Groundwater pollution source identification (GPSI) is based on measured groundwater pollution values as well as auxiliary information obtained from field investigations and professional experience. Solving numerical simulation models of groundwater pollution using various mathematical methods can identify relevant information about the groundwater pollution sources in aquifers, including the number, location, and release history (the release history refers to the release intensity of contaminants in each period) (Sun et al., 2006).

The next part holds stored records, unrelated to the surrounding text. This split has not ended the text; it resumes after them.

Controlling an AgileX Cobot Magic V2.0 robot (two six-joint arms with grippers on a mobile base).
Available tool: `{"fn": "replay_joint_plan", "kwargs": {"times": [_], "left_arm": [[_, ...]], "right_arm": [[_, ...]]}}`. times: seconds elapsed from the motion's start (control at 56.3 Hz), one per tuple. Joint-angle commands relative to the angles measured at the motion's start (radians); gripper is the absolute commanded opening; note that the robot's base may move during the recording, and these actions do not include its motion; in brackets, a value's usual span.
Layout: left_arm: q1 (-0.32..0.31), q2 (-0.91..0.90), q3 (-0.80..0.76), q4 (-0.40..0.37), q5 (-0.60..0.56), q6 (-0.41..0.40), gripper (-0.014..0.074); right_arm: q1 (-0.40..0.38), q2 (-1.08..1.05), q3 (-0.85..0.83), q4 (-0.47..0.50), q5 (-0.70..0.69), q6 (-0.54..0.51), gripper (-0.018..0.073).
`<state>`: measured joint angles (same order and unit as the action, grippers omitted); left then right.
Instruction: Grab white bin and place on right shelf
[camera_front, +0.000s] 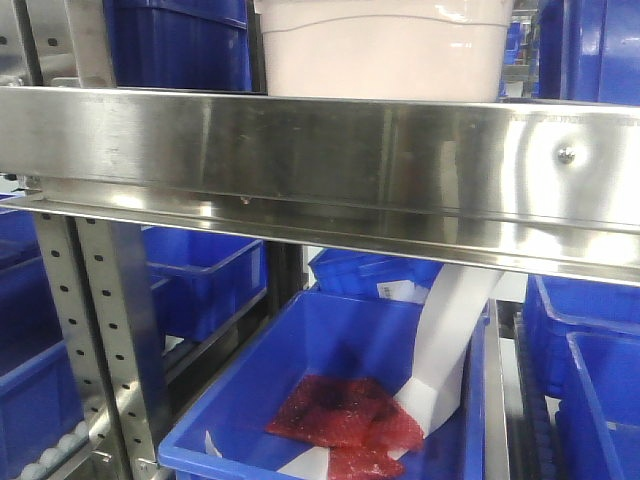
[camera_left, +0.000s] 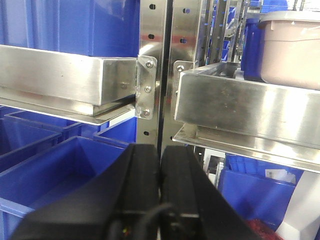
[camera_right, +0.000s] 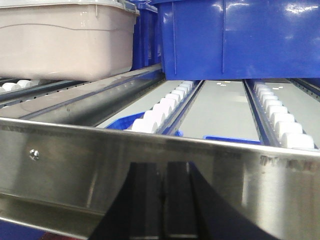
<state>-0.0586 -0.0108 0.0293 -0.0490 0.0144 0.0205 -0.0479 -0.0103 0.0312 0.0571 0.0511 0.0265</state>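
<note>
Pale pinkish plastic marks the white bin (camera_front: 385, 50), a big tub with rounded corners that sits on the right shelf (camera_front: 330, 150) behind the broad brushed-steel front rail. In the right wrist view the bin (camera_right: 65, 42) rests on the roller lanes at the left of the tier, just beside a glossy blue crate (camera_right: 235, 37), with its pale lid edge visible along the top. White plastic rollers (camera_right: 165, 107) run in rows between steel guides, so the bin would likely slide easily if nudged.

Neither arm holds anything. The left tool (camera_left: 160, 175) has its black fingers pressed together, low in front of the perforated upright (camera_left: 162, 60). The right tool (camera_right: 162, 200) also looks closed, just short of the rail, though its dark fingers blur into their reflection in the steel.

Judging from how things lie, the bin already stands on the shelf, so the step is probably checking or clearing away. To do that well, both tools should draw straight back and slightly down, well clear of the rail lip, without touching the bin.

Below, an open blue crate (camera_front: 300, 400) holds red mesh bags (camera_front: 345, 415).
</note>
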Motion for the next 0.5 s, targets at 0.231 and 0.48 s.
{"fn": "replay_joint_plan", "kwargs": {"times": [0.231, 0.48], "left_arm": [[0.000, -0.014, 0.006, 0.000, -0.099, -0.002, -0.0119], [0.000, -0.014, 0.006, 0.000, -0.099, -0.002, -0.0119]], "right_arm": [[-0.001, -0.022, -0.024, 0.001, -0.081, 0.000, 0.0074], [-0.001, -0.022, -0.024, 0.001, -0.081, 0.000, 0.0074]]}}
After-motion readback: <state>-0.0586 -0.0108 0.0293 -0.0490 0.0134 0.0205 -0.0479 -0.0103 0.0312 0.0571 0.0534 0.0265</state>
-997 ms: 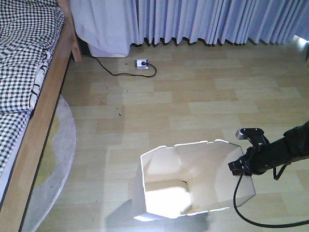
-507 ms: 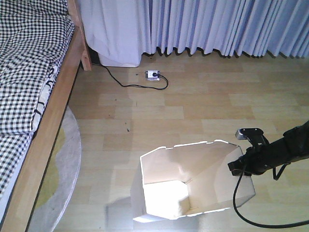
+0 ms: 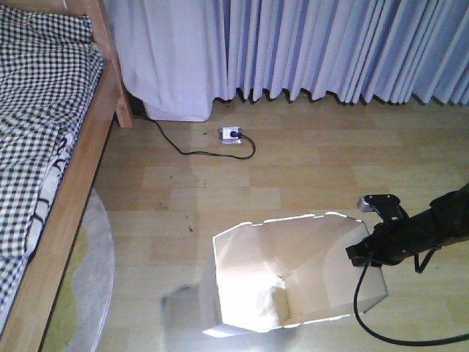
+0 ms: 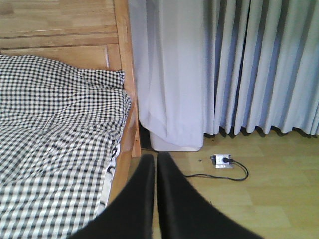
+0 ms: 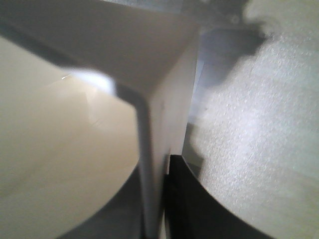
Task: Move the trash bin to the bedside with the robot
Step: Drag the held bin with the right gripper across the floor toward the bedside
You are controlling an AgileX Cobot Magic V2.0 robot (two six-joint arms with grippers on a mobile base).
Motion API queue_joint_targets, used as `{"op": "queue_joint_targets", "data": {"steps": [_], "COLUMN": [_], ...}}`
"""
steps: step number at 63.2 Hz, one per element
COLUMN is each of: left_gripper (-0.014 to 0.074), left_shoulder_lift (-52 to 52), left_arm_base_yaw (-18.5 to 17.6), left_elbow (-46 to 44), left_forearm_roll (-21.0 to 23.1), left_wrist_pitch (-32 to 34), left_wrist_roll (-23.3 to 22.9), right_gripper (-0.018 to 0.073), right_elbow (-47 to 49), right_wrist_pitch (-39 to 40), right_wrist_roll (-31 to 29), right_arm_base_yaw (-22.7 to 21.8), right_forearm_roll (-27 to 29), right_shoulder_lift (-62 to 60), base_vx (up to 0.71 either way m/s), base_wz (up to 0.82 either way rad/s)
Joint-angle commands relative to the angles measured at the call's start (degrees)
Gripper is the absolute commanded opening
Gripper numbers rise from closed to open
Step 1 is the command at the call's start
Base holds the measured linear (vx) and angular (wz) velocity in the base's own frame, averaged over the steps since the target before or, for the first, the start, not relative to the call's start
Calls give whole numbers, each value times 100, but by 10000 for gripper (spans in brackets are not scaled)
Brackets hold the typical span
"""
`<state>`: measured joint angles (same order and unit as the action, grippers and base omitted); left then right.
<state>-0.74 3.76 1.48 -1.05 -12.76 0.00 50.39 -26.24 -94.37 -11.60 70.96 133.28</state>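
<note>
Half the job looks done: right fingers clamp the trash bin by its rim, well apart from the bed, and left fingers are pressed together, empty.

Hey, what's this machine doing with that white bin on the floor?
The robot's right gripper has its jaws shut on the rim of the white trash bin, which stands on the wooden floor. The bed lies off to the left, apart from the bin. The left gripper is shut and empty.

Home bedroom, checked bed, long curtains, wood-look floor
</note>
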Motion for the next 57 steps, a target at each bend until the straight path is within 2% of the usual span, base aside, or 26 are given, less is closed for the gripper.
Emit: {"op": "queue_joint_targets", "data": {"steps": [1, 57], "left_gripper": [-6, -6], "left_shoulder_lift": [-80, -80], "left_arm_base_yaw": [5, 5], "left_elbow": [108, 108], "left_forearm_roll": [24, 24], "left_wrist_pitch": [409, 409], "left_wrist_roll": [0, 0], "right_gripper": [-3, -3], "right_elbow": [62, 62], "right_wrist_pitch": [-1112, -1112], "right_wrist_roll": [44, 44], "right_arm_base_yaw": [-33, -33], "right_forearm_roll": [262, 262], "right_shoulder_lift": [-418, -418], "base_vx": [32, 28], "base_wz": [-3, 1]}}
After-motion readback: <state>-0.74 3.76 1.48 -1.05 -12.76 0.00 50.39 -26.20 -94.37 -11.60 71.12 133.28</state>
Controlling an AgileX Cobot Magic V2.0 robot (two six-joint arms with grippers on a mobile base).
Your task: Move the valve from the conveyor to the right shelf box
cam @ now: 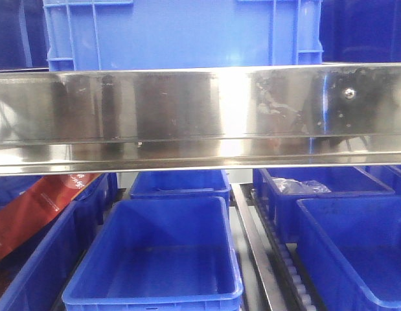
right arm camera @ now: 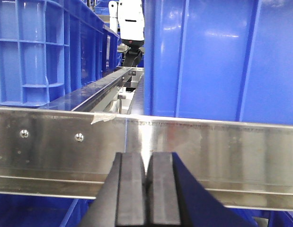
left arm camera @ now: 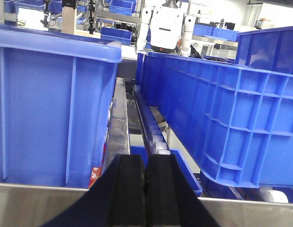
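Note:
No valve and no conveyor show in any view. My left gripper (left arm camera: 145,163) is shut with nothing between its black pads; it points along the roller track between two blue crates. My right gripper (right arm camera: 146,161) is also shut and empty, its tips close in front of the steel shelf rail (right arm camera: 208,142). In the front view, neither gripper appears. Blue shelf boxes sit on the lower level: one in the middle (cam: 158,259) is empty, one at the right (cam: 355,253) is cut off by the frame edge.
A steel shelf beam (cam: 200,116) spans the front view with a blue crate (cam: 181,32) above it. A roller track (cam: 278,259) divides the lower boxes. A rear right box holds clear plastic bags (cam: 302,186). A red packet (cam: 38,207) lies at left. Tall blue crates (left arm camera: 47,104) flank the left gripper.

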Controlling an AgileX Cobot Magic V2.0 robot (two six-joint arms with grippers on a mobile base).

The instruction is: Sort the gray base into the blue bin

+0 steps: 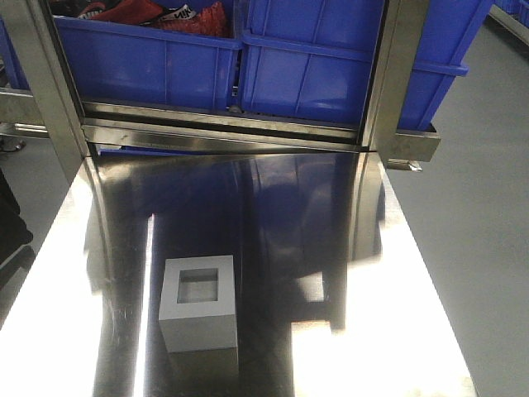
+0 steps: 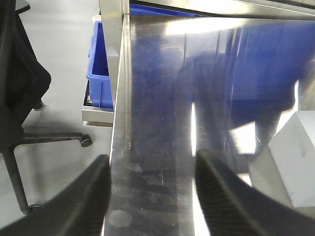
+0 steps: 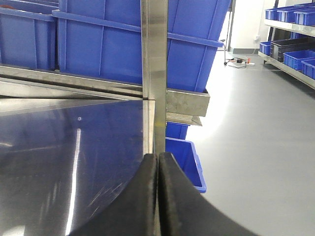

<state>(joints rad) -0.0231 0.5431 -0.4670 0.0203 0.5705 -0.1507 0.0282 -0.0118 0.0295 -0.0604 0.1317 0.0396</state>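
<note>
Exterior front-facing view: the gray base stands on the steel tabletop toward 7 o'clock, with its framed square recess facing up. Nothing touches it. The blue bin sits on a metal rack behind the far tabletop edge at 12 o'clock, well apart from the base. A neighbouring tote at 11 o'clock holds red and black items.

Left wrist view: the left tool is spread, with empty tabletop between its dark fingers. The base appears at 3 o'clock, outside the fingers and not touching them. An office chair stands on the floor at 9 o'clock.

Right wrist view: the right tool is pressed together and holds nothing. It points at the upright rack post at 12 o'clock.
</note>
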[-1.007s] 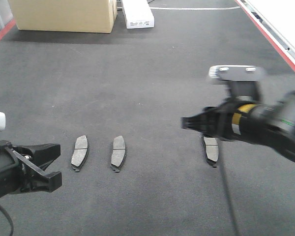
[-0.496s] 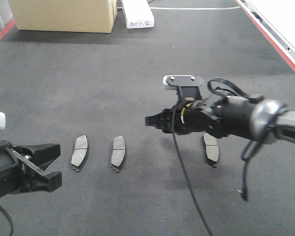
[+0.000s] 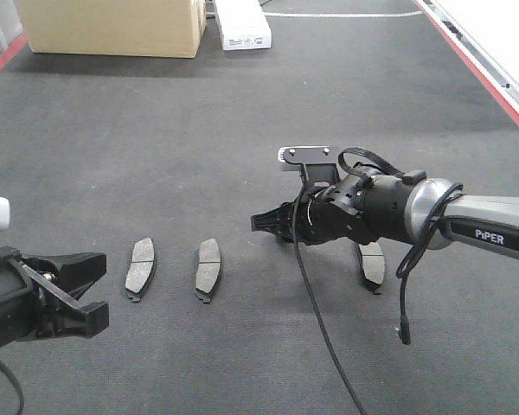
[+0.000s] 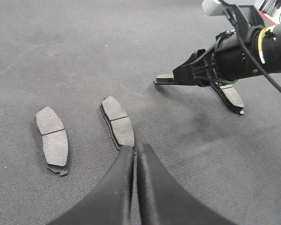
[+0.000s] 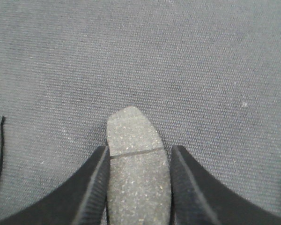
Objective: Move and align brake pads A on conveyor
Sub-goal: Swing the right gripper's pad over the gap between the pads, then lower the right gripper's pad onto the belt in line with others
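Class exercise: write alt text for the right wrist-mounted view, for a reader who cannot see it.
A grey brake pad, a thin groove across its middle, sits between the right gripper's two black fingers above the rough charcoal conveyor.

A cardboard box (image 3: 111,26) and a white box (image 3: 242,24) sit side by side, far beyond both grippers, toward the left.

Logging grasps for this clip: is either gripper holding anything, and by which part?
The right gripper holds a brake pad by its long side edges; the left gripper is shut on nothing.
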`<state>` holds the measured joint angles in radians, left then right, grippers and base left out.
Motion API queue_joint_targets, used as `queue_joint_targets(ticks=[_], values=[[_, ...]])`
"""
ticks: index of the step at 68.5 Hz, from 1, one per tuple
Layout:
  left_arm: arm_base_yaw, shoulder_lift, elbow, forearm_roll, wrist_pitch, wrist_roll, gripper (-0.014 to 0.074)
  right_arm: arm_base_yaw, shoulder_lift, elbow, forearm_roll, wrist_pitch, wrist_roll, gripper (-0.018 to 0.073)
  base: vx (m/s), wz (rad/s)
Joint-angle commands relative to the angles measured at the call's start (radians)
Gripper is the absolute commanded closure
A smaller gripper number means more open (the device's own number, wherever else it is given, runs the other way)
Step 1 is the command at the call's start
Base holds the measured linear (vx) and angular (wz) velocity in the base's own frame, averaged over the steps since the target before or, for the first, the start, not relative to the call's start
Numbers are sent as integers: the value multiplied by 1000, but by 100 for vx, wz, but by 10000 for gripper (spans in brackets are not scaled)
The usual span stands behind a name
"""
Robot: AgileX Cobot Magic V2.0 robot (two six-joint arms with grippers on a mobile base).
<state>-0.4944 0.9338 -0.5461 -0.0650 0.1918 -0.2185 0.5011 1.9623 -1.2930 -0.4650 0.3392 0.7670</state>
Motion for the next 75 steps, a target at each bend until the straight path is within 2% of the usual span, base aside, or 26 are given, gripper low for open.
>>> queue_joint_targets(ticks=[1, 20, 30, 51, 65, 75], values=[[-5, -14, -27, -2, -63, 0, 603, -1, -46, -33, -20, -30, 14, 489, 0, 0], [-5, -14, -27, -2, -63, 0, 603, -1, -45, -33, 25, 36, 35, 442, 0, 0], [-5, -14, -27, -2, -63, 0, 603, -1, -45, -33, 70, 48, 9, 433, 0, 0], [-5, -14, -27, -3, -63, 0, 603, -1, -25, -33, 242, 74, -127, 421, 0, 0], [-5, -14, -27, -3, -63, 0, 603, -1, -14, -33, 309, 92, -191, 402, 0, 0], [-5, -14, -27, -3, -63, 0, 603, -1, -14, -33, 338, 112, -213, 351, 0, 0]])
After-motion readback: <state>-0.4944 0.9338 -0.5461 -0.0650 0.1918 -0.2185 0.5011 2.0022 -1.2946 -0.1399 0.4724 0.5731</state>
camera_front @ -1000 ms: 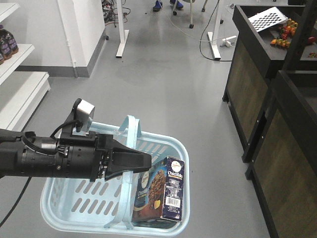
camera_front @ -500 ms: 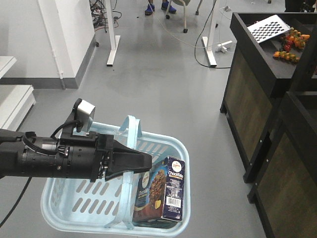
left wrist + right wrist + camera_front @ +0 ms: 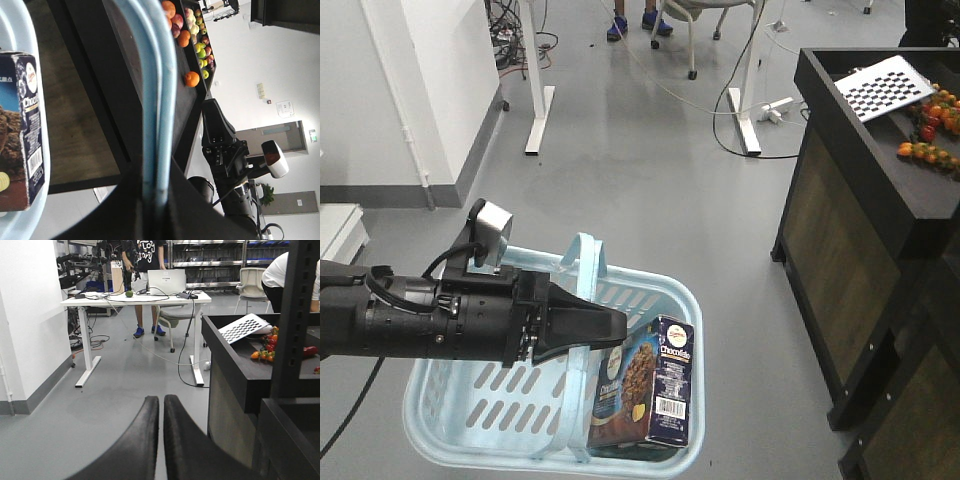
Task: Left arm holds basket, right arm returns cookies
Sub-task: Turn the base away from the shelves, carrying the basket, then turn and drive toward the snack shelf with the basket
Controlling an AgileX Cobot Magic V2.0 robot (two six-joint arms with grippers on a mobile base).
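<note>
The cookies (image 3: 645, 395) box stands on end in the lower right corner of the light blue basket (image 3: 500, 410), long axis near upright. It is navy and brown, with its barcode side facing right. The left gripper (image 3: 608, 328) has its jaws pinching both hoop handles (image 3: 582, 262). The right gripper (image 3: 161, 412) shows jaws pressed together, holding nothing.

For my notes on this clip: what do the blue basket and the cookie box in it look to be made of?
The basket looks like moulded plastic, light blue, semi-glossy: uniform colour, slotted walls, thin hoop handles. The cookie box is likely printed cardboard, slightly glossy: sharp folded edges, flat printed panels, a barcode.
</note>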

Effective GPSI can provide the basic conditions for the rational formulation of a groundwater pollution remediation plan, pollution risk assessments, and determining the liability for pollution. Thus, it has important theoretical significance and possible practical applications (Bagtzoglou and Atmadja, 2005).
The problem of GPSI was formulated in the 1980s. Gorelick et al. (1983) identified the location and release intensity of groundwater pollution sources by using least squares regression and linear programming. Mahar and Datta (2000) proposed a identification method for GPSI based on a nonlinear optimization model, and they studied the effects of the relative locations of observations on the identification accuracy. Mahinthakumar and Sayeed (2005) applied a genetic algorithm-local search (GA-LS) method to identify the location and release intensity of groundwater pollution sources. Their results showed that the identification results obtained using the GA-LS method were better than those produced with a single GA method or a local search method. Sun et al. (2006) used a constrained robust least squares method to identify the release history for pollution sources. Singh and Datta (2007) used an artificial neural network model to identify the release intensity of groundwater pollution sources and the missing concentration data for pollutants. Mirghani et al. (2009) used a parallel evolutionary search strategy to solve the simulation optimization model for a groundwater pollution source and identified the location and initial release intensity of the pollution source. Ayvaz (2010) embedded the MODFLOW and MT3DMS simulation models in an optimization model, and then used the heuristic harmony search algorithm to solve the optimization model to identify the number, location, and release history of pollution sources. Tamer Ayvaz (2016) used a combination of a GA and generalized simplified gradient algorithm to identify the location and release intensity of groundwater pollution source.
GA is a heuristic search method and is often used to solve the optimization model of GPSI. However, the GA is affected by the risk of premature convergence (An et al., 2009; Guo and Zhou, 2009). Therefore, it is important to improve the problem of GA in terms of premature convergence and fall into local optimum. The GA needs to initialize the population at the beginning of the iteration. The initialization methods of the population include random method and fixed value setting method. Using random methods to generate initial population cannot control the quality of initial population. The selection of the initial population for the GA will affect the identified result of the optimization problem. If the initial population is far from the true value, the algorithm is affected by the risk of premature convergence and the real pollution source information is not obtained. Thus, combining the homotopy algorithm with the GA and applying the homotopy method to generate the initial population (fixed value setting method) for the GA through path tracking can make the initial population more appropriate. Thus, combining the homotopy algorithm with GA can improve the disadvantages of premature convergence (fall into local optimum) for GA.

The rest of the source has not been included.